Revision as of 13:42, 18 April 2017

scan pdf to file. first extract the pages and ocr them, then make one doc

pdfimages -tiff input.pdf plaatje
for i in *.tif; do tesseract $i tempje-$i; done
cat tempje-plaatje-0*.txt >> docje.txt

Use tesseract to OCR a multi-page PDF file

First, convert the PDF to multiple TIFF files, because tesseract does not work with PDF.

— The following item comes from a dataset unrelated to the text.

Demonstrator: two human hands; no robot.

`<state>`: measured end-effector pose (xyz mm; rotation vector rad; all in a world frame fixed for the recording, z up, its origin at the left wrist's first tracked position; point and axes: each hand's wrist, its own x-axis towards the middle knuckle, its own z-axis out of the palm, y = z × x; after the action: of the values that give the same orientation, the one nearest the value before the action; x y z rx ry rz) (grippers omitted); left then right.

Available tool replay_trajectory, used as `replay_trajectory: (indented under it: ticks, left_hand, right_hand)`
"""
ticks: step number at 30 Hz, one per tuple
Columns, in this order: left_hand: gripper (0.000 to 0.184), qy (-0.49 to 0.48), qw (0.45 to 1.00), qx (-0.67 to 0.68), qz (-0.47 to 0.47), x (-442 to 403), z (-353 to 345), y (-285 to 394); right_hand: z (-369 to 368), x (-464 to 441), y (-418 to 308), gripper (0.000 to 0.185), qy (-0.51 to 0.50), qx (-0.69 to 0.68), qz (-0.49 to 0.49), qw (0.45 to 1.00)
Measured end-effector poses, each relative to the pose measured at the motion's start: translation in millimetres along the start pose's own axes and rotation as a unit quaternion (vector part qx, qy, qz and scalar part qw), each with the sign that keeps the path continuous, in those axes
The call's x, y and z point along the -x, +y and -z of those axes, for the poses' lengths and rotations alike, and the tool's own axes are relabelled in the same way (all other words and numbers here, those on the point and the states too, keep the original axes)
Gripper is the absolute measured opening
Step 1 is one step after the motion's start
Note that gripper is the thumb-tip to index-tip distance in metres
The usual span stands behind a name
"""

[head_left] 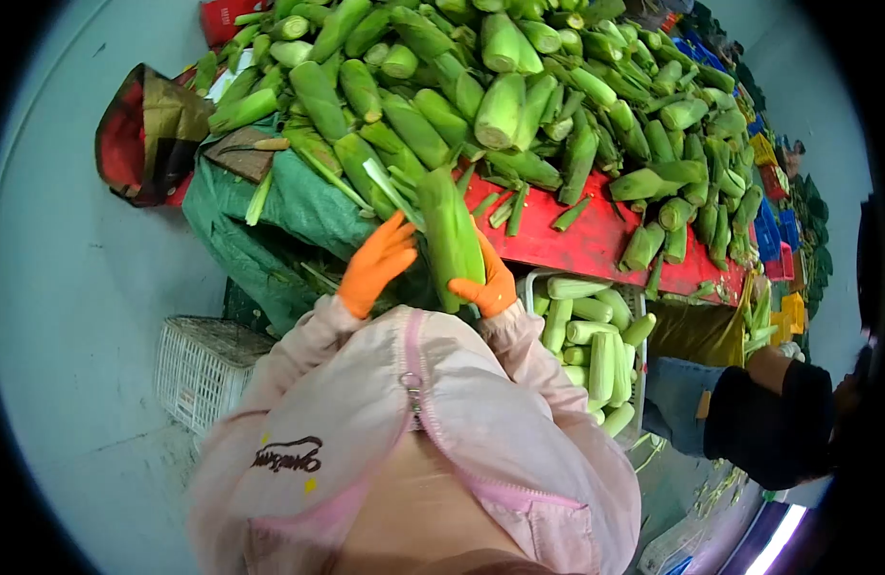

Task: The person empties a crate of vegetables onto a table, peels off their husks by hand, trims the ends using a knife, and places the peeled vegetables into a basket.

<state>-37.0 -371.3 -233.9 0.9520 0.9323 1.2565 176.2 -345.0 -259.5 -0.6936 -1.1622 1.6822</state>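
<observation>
My right hand [492, 280], in an orange glove, grips a green ear of corn [450, 240] still in its husk. The ear stands nearly upright in front of my chest, with my thumb across its lower part. To the left of it my left hand [377, 264], also in an orange glove, has its fingers stretched out and apart. A pale strip of husk [390, 192] lies just above those fingertips; whether they touch it I cannot tell. Beyond both hands rises a large heap of corn in husks [442, 115].
A red table [548, 235] carries the heap. By my right elbow stands a crate [639, 383] of pale peeled ears. A green sack [313, 206], a wooden-handled knife [270, 145] and a white basket [198, 374] are on the left. Another person [763, 422] is close on the right.
</observation>
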Motion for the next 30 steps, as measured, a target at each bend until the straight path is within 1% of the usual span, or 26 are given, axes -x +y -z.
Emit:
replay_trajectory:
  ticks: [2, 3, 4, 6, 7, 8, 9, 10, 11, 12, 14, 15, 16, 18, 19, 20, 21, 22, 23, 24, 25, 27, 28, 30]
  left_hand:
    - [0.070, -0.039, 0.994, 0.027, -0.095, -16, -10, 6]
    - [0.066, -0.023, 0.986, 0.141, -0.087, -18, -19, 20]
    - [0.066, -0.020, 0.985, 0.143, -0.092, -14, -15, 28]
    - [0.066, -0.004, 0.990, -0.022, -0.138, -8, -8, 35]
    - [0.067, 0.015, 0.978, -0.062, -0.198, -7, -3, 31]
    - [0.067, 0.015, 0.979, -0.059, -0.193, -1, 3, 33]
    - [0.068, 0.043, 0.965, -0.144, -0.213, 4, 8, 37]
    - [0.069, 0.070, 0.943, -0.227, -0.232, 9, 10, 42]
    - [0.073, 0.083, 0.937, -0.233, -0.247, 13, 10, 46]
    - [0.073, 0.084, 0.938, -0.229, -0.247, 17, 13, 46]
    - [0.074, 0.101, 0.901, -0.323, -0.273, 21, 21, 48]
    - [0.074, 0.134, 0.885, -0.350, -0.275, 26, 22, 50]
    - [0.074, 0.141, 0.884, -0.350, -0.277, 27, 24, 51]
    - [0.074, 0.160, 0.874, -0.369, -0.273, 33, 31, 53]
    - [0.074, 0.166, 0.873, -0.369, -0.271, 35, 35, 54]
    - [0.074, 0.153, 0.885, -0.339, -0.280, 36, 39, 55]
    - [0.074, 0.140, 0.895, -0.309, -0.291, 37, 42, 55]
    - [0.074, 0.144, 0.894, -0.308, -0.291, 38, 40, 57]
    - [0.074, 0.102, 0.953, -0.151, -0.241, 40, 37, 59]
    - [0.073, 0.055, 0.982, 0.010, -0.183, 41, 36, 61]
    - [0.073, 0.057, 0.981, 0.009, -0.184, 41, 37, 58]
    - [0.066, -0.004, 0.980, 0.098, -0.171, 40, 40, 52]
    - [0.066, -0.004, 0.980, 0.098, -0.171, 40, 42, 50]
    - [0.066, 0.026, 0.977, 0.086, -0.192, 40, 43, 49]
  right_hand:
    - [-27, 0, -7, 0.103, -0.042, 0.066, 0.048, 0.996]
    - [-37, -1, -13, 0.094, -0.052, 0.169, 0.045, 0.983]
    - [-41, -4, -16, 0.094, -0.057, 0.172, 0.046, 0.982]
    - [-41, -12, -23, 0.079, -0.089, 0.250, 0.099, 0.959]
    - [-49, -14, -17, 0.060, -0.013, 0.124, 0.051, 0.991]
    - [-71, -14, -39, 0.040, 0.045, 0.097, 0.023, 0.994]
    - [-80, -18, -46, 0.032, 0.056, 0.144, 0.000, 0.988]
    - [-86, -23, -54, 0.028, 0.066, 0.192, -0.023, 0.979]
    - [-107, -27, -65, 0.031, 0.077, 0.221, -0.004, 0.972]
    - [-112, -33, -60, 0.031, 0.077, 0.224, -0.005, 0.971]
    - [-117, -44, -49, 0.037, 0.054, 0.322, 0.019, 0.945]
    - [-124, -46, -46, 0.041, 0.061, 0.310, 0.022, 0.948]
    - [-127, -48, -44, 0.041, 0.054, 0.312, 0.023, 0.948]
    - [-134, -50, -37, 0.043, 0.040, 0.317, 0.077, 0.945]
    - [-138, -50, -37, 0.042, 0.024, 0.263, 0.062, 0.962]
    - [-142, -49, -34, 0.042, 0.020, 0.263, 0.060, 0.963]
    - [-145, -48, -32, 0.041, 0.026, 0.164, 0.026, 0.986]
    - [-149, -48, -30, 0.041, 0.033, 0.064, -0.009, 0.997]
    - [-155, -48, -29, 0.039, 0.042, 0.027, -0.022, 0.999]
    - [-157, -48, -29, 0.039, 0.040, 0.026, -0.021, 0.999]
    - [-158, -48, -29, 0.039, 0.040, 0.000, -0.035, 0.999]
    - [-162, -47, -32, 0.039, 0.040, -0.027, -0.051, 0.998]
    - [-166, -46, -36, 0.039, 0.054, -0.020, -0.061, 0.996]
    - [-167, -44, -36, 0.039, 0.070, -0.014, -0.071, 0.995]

Number the files with 2 digits at the end, remove the alfa-channel:

# convert -density 300 inputfile.pdf -depth 8 -alpha off outputfile_%02d.tiff

Then, use tesseract to make it into text:

# tesseract inputfile.tiff outputfile

if you do not provide and extension for the outputfile, it will become .txt

Creating an overlay with the OCRed text

The newer version of Tesseract (3.03 RC at the time of writing this) can do this:

free, opensource and cross-platform
starting from version 3.03 PDF output is available
CLI software
multiple languages support
unfortunately, single image input, so to make a complete document, one must create a batch script to convert each page image to searchable PDF. After that PDF pages should be combined to a single PDF using tools like pdftk.

This is the command:

tesseract -l <lang> input.tif output pdf

Note that in order to use this approach, the input PDF has to be rasterized first, since tesseract will not get PDF as input.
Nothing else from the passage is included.